▸ **Your instructions**
Set down exactly the lines in the records below that run from the line with "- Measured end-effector" to the line with "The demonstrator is", inclusive, and nothing more.

==========

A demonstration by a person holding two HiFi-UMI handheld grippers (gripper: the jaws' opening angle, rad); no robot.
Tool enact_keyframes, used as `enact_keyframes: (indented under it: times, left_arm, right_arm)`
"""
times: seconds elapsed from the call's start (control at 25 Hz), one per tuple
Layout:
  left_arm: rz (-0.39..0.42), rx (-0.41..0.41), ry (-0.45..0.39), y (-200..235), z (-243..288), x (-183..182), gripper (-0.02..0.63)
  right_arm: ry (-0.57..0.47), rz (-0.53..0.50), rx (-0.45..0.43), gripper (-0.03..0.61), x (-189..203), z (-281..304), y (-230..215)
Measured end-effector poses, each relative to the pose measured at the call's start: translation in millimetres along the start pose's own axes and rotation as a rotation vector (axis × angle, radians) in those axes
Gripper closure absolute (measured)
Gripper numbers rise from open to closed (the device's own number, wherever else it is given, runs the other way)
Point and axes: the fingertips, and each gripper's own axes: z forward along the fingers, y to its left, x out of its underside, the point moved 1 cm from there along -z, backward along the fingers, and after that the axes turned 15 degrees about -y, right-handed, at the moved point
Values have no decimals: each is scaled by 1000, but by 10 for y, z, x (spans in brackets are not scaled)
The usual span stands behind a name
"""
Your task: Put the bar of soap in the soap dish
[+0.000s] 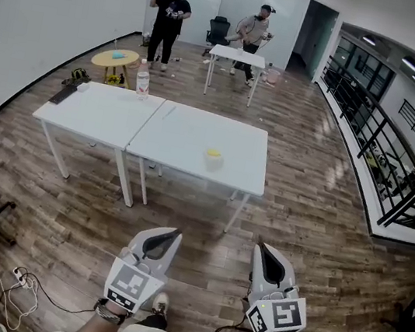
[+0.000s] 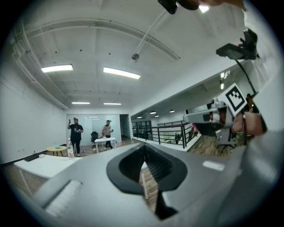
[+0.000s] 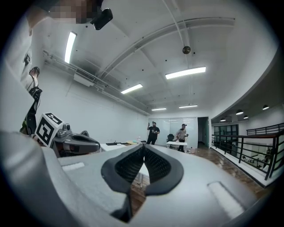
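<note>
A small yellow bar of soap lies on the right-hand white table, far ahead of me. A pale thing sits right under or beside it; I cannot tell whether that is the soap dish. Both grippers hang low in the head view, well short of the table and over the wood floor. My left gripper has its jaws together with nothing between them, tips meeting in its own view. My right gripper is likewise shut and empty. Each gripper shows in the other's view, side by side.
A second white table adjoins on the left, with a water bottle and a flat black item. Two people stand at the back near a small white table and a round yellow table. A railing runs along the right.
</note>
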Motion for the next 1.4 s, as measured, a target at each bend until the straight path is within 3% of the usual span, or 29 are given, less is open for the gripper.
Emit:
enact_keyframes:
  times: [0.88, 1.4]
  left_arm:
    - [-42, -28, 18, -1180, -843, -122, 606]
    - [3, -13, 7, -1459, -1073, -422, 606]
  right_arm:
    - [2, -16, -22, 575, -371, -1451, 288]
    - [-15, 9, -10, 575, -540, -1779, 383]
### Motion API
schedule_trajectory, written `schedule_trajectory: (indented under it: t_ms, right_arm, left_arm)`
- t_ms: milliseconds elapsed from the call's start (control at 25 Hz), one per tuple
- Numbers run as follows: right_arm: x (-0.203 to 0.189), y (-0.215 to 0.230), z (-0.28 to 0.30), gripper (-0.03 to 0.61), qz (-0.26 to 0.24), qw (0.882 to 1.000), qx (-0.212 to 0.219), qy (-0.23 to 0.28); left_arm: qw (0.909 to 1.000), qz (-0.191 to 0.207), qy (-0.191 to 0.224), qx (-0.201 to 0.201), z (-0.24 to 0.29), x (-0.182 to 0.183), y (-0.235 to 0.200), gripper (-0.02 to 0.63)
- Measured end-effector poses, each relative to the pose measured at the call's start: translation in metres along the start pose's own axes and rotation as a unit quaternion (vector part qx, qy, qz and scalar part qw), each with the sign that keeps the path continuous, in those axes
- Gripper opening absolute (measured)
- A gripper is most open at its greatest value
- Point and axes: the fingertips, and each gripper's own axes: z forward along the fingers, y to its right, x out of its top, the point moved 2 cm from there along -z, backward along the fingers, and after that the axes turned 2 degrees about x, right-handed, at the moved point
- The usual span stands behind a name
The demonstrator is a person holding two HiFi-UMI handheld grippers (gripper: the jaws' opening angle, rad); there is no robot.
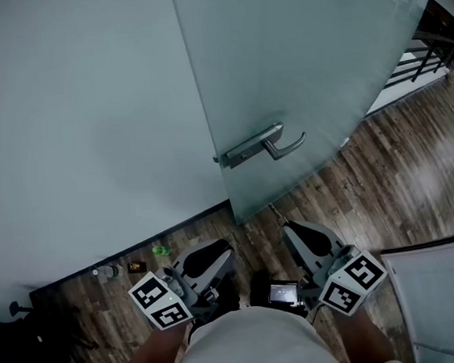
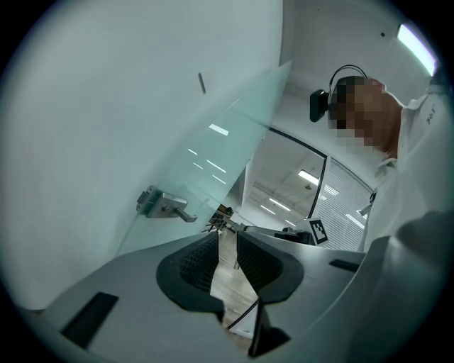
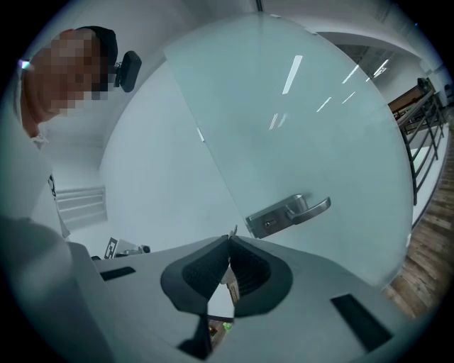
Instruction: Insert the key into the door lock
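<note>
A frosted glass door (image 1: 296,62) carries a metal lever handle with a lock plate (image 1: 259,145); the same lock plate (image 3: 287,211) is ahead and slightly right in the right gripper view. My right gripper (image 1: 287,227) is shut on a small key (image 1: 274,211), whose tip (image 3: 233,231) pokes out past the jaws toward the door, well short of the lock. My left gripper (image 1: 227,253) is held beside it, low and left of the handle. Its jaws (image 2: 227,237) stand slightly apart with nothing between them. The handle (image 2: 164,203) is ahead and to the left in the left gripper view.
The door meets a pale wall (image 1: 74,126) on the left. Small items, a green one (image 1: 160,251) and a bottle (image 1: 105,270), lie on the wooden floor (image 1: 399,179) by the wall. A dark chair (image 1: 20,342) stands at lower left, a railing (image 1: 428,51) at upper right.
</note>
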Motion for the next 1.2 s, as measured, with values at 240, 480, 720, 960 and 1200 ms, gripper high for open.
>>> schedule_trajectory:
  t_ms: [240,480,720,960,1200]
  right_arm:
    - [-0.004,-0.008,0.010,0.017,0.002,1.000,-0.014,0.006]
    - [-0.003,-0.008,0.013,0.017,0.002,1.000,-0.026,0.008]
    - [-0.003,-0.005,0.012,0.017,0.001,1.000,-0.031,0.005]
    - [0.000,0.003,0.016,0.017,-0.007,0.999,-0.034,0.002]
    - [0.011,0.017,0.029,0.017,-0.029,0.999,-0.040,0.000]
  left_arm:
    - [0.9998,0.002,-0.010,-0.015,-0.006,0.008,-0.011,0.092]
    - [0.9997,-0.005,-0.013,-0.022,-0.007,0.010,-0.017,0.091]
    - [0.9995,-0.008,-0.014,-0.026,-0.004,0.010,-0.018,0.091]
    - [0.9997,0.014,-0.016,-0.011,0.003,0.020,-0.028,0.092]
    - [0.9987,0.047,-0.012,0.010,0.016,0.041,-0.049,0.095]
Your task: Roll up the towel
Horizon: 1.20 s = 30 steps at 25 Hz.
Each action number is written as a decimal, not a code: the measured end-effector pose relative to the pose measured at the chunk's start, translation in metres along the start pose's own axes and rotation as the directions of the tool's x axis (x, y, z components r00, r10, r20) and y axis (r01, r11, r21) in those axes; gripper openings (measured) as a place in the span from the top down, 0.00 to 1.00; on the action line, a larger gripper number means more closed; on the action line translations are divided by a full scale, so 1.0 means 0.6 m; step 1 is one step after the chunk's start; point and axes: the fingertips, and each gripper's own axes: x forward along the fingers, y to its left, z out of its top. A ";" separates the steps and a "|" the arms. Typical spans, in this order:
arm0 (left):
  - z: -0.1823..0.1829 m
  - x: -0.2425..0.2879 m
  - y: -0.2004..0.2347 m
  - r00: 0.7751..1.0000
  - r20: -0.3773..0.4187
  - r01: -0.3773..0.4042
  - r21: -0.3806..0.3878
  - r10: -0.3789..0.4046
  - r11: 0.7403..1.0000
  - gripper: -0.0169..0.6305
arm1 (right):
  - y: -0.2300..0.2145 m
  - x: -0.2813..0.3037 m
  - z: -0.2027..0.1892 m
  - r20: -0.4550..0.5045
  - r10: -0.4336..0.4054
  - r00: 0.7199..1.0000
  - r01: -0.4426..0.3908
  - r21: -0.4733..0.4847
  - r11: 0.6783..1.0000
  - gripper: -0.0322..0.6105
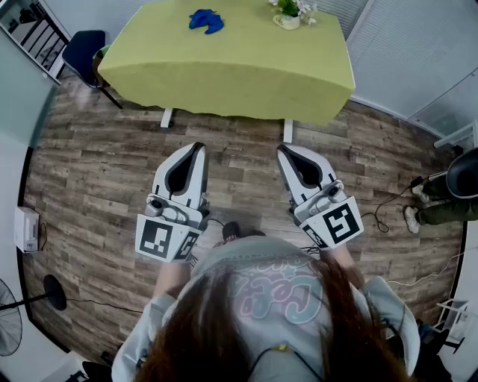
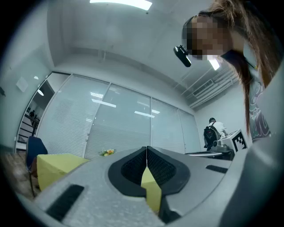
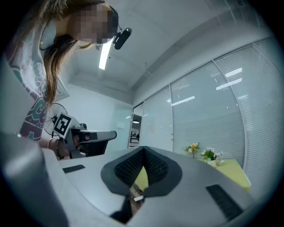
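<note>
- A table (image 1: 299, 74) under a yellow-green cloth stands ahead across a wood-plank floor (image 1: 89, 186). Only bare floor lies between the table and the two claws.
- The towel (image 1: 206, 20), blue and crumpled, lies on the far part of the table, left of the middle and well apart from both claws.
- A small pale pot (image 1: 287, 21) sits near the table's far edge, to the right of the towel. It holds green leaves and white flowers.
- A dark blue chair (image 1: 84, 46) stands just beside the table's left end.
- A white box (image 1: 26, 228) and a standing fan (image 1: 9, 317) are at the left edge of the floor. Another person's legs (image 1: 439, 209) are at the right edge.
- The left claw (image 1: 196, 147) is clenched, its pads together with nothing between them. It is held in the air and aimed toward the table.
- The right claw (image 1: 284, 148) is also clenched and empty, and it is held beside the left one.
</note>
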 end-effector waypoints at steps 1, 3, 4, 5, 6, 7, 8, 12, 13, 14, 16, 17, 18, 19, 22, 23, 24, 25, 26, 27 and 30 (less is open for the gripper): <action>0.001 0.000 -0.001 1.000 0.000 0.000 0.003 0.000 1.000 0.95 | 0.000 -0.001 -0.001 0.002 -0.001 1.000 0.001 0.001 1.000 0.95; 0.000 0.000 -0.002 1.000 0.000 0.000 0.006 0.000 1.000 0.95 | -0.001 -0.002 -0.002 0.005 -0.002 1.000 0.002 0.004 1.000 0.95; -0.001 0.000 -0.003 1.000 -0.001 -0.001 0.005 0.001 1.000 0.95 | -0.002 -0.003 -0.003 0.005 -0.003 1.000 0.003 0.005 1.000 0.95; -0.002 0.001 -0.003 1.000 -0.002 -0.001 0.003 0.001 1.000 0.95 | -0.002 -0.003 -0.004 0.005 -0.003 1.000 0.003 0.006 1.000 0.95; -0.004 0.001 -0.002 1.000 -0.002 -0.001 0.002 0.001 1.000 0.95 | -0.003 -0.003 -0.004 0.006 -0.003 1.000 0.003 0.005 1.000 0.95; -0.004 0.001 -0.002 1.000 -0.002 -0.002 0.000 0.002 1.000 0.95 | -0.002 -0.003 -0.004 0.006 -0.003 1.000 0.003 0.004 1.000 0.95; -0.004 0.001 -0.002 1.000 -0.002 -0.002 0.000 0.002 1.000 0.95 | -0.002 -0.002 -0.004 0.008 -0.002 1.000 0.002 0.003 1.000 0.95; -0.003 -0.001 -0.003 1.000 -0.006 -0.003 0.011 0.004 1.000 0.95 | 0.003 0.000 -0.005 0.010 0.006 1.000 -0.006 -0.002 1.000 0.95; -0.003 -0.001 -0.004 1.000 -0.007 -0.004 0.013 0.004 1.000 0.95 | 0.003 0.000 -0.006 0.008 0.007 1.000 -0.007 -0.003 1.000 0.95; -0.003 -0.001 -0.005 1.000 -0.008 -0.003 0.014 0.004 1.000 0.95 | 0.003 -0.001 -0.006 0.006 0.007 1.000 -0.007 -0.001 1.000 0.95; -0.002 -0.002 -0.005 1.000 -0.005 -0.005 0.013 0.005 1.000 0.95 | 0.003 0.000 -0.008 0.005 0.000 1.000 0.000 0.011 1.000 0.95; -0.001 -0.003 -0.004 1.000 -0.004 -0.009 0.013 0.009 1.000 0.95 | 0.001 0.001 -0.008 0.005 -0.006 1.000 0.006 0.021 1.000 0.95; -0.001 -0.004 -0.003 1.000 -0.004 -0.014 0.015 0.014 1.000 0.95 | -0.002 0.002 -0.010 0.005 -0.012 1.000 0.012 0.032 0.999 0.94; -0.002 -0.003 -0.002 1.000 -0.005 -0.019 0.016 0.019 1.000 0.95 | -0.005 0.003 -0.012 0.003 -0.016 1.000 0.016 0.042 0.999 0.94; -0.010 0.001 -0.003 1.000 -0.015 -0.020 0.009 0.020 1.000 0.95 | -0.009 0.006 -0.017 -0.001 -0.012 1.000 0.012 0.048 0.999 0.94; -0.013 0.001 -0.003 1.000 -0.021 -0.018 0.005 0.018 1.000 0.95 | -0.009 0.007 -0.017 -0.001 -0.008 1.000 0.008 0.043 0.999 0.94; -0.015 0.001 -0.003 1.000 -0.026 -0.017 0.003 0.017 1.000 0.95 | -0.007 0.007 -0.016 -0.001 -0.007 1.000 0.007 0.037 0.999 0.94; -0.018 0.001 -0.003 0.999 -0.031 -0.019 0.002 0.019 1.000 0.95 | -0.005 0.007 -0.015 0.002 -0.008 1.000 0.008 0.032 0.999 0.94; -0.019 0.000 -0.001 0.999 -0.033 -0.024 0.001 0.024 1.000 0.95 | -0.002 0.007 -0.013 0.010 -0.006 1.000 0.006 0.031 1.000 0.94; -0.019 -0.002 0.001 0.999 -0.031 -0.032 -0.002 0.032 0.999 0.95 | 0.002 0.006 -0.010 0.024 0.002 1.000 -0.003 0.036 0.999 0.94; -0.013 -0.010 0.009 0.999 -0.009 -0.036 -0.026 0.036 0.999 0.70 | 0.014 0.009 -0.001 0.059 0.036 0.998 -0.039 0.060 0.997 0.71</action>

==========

▸ **Answer for this exercise**
- Measured end-effector poses, each relative to the pose measured at the call's start: translation in metres along the start pose's own axes and rotation as a unit quaternion (vector part qx, qy, qz and scalar part qw), each with the sign that keeps the path continuous, in those axes
- Gripper opening absolute (measured)
- A gripper is most open at its greatest value
- Point and axes: the fingertips, and each gripper's own axes: z forward along the fingers, y to its right, x out of its top, the point moved 2 cm from there along -z, backward along the fingers, and after that the axes turned 2 degrees about x, right-handed, at the moved point
- The usual span stands behind a name
The demonstrator is a person holding two HiFi-UMI handheld grippers (gripper: the jaws' opening angle, rad); there is no robot.

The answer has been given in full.